The Construction of the Hoover Dam (25 Photos)

By | March 8, 2017

Comparable to a 60-story building with a base is as thick as two football fields are long, the Hoover Dam was regarded as the highest dam in the world when it was completely built in 1935. With both spillways designed to let floodwaters pass through without damaging the dam, each can handle the voluminous water that flows over Niagara Falls. Also, the amount of concrete that was used in building it was definitely enough to pave a road from San Francisco extending to New York City.

Supposedly, it would only take five years to build the dam, but its construction was nearly 30 years in the making. The engineer from the Bureau of Reclamation who originally had his concept for the dam back in 1902 was Arthur Powell Davis. His engineering documents on the topic became the guide when finally in 1922, construction of the Hoover Dam began.

Construction of the Hoover Dam was between 1931 and 1936 during the Great Depression and was dedicated on September 30, 1935, by President Franklin D. Roosevelt.
Building the Hoover Dam 1

An inspection party close to the proposed site of the dam in the Black Canyon on the Colorado River. 1928.
Building the Hoover Dam 2

Four tons of dynamite were used to detonate in the canyon in the early stages of construction. May 12, 1933.
Building the Hoover Dam 3

Soon after the construction was authorized, a growing number of unemployed people converged on southern Nevada. Las Vegas was then a small city of some 5,000, saw between 10,000 and 20,000 unemployed descend on it. 1933.
Building the Hoover Dam 4

Two cofferdams were created to protect the construction site from the Colorado River and also to facilitate the river’s diversion. Work on the upper cofferdam started in September 1932, even though the river had not yet been diverted. 1933.
Building the Hoover Dam 5

The cleared, underlying rock foundation of the dam site was reinforced with a grout curtain. Holes as deep as 150 feet (46 m) were driven into the walls as well as the base of the canyon and into the rock, and any cavities sse

were to be filled with grout. This was done to stabilize the rock. 1933.
Building the Hoover Dam 6

Jackhammers were used by “High scalers” to shave loose rock off the walls of Black Canyon. 1935.
Building the Hoover Dam 7

“High scalers” are rappelling down the canyon wall. 1934.
Building the Hoover Dam 8

The concrete foundation of the dam is drained into separate blocks which are called “lifts”. September 11, 1933.
Building the Hoover Dam 9

Seeing that concrete heats and contracts as it cures, the probability for the concrete's uneven cooling and contraction poses a serious problem. Bureau of Reclamation engineers reckon that if the dam was constructed in a single continuous pour, the concrete would probably take 125 years to cool, and the effect would cause the dam to eventually crack and crumble. Alternatively, the ground where the dam would erect was marked with rectangles, and then concrete blocks in columns were poured, some of these were as large as 50 ft square (15 m) and 5 feet (1.5 m) high.
Building the Hoover Dam 10

The 31st president of the United States and also a committed conservationist, Herbert Hoover, played an important role in making Davis’ vision a reality. In 1921, when Hoover was the secretary of commerce, he devoted himself to the rise of a high dam in Boulder Canyon, Colorado. The dam was envisioned to provide essential flood control, preventing damage to downstream farming communities which are suffering each year whenever the snow from the Rocky Mountains melted to join the Colorado River. Moreover, it would also allow the expansion of irrigated farming within the desert, and would give a dependable supply of water for Los Angeles as well as other southern California communities. By 1929, as the president, Hoover signed the Colorado River Compact into law. He claims it was “the most extensive action ever taken by a group of states under the provisions of the Constitution permitting compacts between states”.

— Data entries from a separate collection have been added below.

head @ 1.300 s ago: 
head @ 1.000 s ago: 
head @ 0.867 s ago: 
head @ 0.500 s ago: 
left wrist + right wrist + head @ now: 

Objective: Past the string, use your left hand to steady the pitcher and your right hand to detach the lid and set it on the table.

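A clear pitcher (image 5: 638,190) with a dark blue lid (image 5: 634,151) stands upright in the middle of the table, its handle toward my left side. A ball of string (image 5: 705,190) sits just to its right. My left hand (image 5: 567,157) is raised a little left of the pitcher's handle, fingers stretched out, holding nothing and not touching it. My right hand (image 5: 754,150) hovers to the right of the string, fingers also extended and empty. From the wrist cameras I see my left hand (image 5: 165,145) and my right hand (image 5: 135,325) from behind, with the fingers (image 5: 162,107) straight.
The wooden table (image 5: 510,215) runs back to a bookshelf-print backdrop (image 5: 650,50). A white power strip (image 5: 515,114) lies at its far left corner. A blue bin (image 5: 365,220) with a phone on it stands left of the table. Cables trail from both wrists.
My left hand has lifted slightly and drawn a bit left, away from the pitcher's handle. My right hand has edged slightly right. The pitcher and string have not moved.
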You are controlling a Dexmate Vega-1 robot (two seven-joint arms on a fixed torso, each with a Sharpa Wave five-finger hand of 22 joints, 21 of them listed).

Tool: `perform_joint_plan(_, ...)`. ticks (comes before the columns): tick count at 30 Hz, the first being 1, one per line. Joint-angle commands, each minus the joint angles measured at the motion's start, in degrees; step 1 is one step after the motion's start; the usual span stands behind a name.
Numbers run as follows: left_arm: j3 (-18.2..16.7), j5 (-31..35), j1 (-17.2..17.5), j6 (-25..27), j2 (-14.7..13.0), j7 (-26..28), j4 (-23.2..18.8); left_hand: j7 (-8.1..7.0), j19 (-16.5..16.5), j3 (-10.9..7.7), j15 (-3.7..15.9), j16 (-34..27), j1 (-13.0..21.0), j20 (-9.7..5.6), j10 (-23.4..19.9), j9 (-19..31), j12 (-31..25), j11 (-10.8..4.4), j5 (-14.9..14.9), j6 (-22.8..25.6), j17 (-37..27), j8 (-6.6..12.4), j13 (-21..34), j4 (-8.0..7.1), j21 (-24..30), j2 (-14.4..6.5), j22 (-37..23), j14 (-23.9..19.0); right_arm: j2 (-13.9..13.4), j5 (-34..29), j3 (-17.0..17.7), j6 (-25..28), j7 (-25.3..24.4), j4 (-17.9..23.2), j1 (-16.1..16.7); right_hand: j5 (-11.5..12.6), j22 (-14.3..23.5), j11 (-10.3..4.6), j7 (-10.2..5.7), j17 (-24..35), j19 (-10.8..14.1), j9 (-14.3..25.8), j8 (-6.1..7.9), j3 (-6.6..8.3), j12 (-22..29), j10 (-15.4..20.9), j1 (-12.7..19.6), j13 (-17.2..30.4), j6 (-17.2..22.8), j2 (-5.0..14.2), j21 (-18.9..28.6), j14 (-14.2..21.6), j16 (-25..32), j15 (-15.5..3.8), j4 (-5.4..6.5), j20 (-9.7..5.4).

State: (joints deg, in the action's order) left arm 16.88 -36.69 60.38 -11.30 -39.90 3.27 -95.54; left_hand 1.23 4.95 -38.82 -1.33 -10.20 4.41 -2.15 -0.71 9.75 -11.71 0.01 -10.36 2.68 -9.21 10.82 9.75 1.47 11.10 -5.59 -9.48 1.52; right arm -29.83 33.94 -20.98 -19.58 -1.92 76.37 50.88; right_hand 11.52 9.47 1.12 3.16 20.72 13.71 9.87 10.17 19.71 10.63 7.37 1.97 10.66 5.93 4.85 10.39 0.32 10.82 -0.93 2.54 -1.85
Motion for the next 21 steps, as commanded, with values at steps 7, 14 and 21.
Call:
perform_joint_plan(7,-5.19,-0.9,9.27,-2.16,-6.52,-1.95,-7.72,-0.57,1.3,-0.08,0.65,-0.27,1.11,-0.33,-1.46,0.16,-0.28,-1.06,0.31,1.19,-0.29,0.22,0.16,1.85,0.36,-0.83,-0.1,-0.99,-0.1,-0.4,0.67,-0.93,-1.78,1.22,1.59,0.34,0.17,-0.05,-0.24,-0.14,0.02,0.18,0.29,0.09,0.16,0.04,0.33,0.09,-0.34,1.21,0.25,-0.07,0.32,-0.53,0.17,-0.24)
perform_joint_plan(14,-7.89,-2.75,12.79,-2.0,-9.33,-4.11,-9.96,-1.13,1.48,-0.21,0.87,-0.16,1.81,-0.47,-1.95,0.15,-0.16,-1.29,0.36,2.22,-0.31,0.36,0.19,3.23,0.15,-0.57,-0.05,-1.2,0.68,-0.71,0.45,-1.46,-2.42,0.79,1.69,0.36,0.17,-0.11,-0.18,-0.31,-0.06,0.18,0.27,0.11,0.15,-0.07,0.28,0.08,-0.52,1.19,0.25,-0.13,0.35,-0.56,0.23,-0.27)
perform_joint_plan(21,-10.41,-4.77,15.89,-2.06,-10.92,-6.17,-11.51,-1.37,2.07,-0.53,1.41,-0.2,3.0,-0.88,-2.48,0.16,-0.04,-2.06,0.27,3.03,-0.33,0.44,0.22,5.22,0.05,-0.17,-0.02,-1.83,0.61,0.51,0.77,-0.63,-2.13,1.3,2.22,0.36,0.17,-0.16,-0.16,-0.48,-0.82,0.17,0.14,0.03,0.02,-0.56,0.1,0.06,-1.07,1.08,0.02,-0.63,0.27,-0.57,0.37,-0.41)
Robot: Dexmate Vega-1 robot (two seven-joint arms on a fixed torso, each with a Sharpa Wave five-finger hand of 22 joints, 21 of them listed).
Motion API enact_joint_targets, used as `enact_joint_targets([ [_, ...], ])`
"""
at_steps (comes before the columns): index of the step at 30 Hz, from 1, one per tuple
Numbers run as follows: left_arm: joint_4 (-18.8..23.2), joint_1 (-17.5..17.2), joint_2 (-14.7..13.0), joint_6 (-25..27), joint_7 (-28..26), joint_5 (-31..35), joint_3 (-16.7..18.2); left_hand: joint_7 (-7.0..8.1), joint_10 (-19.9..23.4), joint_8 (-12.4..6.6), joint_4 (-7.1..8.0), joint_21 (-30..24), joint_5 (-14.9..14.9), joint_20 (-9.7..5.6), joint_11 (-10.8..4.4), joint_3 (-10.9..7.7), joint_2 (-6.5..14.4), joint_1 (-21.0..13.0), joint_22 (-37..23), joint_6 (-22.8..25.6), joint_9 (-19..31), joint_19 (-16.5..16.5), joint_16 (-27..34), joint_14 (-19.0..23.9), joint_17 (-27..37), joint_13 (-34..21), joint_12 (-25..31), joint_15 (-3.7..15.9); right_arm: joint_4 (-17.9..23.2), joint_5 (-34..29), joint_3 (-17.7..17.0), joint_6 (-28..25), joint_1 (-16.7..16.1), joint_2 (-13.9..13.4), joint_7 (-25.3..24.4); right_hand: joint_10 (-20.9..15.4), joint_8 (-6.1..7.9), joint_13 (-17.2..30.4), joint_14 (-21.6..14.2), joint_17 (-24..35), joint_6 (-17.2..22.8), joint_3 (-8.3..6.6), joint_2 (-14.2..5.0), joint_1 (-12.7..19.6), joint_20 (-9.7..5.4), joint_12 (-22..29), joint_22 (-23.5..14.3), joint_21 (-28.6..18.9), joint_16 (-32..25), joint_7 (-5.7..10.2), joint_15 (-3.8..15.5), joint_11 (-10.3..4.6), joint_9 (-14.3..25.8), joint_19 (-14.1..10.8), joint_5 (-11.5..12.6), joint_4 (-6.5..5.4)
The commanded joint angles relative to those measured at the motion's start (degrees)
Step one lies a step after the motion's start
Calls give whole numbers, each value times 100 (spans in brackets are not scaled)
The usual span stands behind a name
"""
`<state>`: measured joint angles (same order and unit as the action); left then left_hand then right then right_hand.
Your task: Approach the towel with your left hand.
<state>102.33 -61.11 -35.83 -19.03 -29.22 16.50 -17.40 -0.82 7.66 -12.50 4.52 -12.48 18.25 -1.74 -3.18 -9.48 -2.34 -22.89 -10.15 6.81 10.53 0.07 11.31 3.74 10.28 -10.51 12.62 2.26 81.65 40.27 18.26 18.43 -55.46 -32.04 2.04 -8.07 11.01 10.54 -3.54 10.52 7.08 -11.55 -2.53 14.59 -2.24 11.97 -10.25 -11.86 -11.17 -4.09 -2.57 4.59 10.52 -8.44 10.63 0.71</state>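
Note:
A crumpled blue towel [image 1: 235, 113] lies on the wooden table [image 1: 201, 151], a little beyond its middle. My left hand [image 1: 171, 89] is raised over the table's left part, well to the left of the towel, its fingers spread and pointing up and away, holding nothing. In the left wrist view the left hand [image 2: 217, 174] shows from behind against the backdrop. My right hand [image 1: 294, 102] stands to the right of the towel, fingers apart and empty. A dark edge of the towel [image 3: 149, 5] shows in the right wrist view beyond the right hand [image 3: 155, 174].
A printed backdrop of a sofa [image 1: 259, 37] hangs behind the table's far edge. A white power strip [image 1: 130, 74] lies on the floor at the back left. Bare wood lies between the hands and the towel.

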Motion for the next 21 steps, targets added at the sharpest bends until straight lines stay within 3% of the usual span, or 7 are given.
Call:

The cooling pipes were later back-filled with concrete to add strength. As this is an arch-gravity dam, it is common that the massive water pressure reaching 45,000 lbs per square foot at the base of Hoover Dam is controlled by gravity. The arch-curved framework against the lake reservoir expend that pressure into the canyon walls evenly on the Arizona and Nevada side.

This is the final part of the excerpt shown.